Um dos maiores equívocos das discussões filosóficas de mesa-de-bar é imaginar que a ciência se baseia apenas na Lógica e a religião apenas na Fé.
Concordo quanto a esta última: todas as religiões procuram desdobrar-se em argumentações para mostrar que estão certas, mas a essência da atitude religiosa é a Fé, a certeza de algo inexplicável, a crença em algo transcendente e impossível de codificar.
O problema é que a ciência procede de um modo muito parecido. A ciência se baseia na Razão, mas um grande problema da Razão é que ela é incapaz de se sustentar por si mesma; ela sempre precisa se apoiar em algum tipo de Fé.
Suas premissas podem se basear no empirismo mais pragmático, ou nas deduções mais impecavelmente lógicas: mas sempre precisam da Fé.
A primeira Fé de um cientista é: “O Universo faz sentido”.

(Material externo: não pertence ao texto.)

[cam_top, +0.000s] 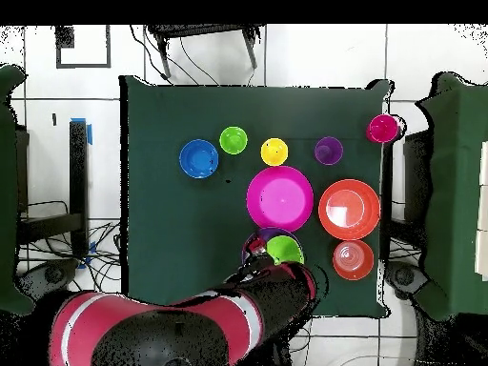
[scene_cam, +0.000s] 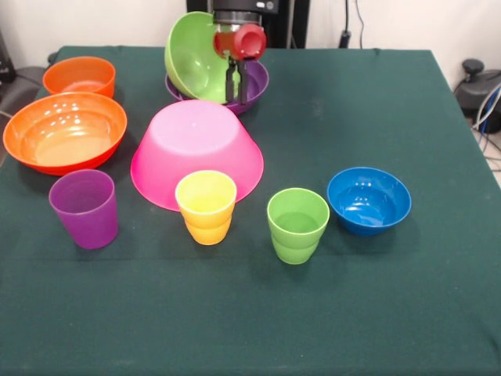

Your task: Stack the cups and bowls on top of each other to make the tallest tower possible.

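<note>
From the front, the lime green bowl [scene_cam: 192,55] is being held tilted by the gripper [scene_cam: 236,88], fingers clamped on its rim, above the purple bowl [scene_cam: 254,84]; behind the inverted pink bowl [scene_cam: 196,153]. Overhead, the purple bowl [cam_top: 264,235] is being partly hidden by the arm [cam_top: 191,329], while the red cup [cam_top: 383,128] is lying at the table's [cam_top: 162,191] corner.

Six bowls: pink bowl [scene_cam: 196,153] inverted at centre, large orange [scene_cam: 65,131], small orange [scene_cam: 79,76], purple [scene_cam: 254,84], lime green [scene_cam: 192,56], blue [scene_cam: 369,200]. Four cups: purple [scene_cam: 84,208], yellow [scene_cam: 206,207], green [scene_cam: 297,225], red [cam_top: 382,128].
</note>
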Available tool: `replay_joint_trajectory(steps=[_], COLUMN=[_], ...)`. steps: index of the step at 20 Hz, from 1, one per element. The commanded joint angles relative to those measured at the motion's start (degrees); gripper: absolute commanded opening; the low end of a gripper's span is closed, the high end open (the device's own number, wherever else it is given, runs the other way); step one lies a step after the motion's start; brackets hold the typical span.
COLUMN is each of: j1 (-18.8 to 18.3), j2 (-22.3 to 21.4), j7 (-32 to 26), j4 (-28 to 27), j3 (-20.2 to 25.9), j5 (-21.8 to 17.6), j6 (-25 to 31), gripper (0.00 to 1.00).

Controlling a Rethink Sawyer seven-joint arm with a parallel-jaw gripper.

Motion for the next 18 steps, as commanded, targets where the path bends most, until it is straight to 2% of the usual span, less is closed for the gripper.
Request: replay_joint_trajectory(steps=[1, 4, 8, 16, 18], j1=[-2.22, -2.51, -3.36, -5.71, -6.73], j2=[1.23, 0.28, -2.21, -5.71, -6.51], j7=[-1.57, -1.52, 0.06, 0.02, 0.55], j4=[-6.76, -6.01, -5.05, -3.63, -3.46], j3=[12.68, 13.4, 15.3, 18.2, 19.77], j5=[-6.14, -6.61, -9.63, -12.47, -14.46], j6=[10.19, 11.02, 13.06, 16.89, 17.81], gripper=[1.0, 1.0, 1.0, 1.0, 1.0])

Ele pode achar que não existe um mundo espiritual, pode achar que não há Deus, e que o Universo inteiro é um simples agregado de átomos que se organizam em estruturas de matéria e energia. Mas ele acredita que tudo isto faz sentido, obedece a leis – ou, para ser mais científico, “organiza-se em padrões de regularidade que é possível medir e prever.”
Quando está diante de algo caótico, contraditório, absurdo, o cientista balança a cabeça, teimoso, e continua insistindo em busca de uma lei, uma ordem, um sentido. E geralmente encontra.
Uma outra Fé, ou uma variação da anterior, é: “O Universo é sempre o mesmo.”
O cientista tem uma crença religiosa na continuidade dos fenômenos. Ele acredita piamente que o sol vai nascer amanhã de manhã, e tem mais: vai nascer no Leste, e nunca no Oeste. Quem garante? Para ele, quem garante esta regularidade é justamente o fato de não existir um Deus sujeito a venetas e caprichos, como o Deus bíblico que mandou o sol se deter no céu durante três dias para que Josué pudesse invadir Jericó.
Os cientistas têm uma fé absoluta na inexistência de venetas desse tipo. Pergunte a qualquer um, e ele vai confirmar que sim, o sol vai nascer amanhã, nem que a vaca tussa; e ele dirá isto com uma Fé tão sólida quanto a fé do Papa.
Há uma tribo, acho que são os índios Pueblo, do México, que toda madrugada acorda cedinho e entoa cânticos “chamando” o sol. Eles crêem que o sol só nasce devido a esse seu chamado, e que é responsabilidade deles fazer com que o sol nasça todos os dias, ilumine o mundo, aqueça os corpos, estimule as colheitas.
Os cientistas têm uma fé igualmente sólida no fato de que a matéria-em-movimento se comporta hoje como se comportou sempre, e se comportará amanhã como se comporta hoje.
Daí a enorme crise dos cientistas quando alguém lhes provou que não existe o tempo absoluto, ou que o sol não gira em torno da Terra, ou que era possível desintegrar a matéria e transformá-la em energia. Nada disso era possível antes, mas todas as suas crenças tiveram que ser reformuladas para incluir estes fatos novos, para que estes milagres impossíveis não desmentissem sua fé.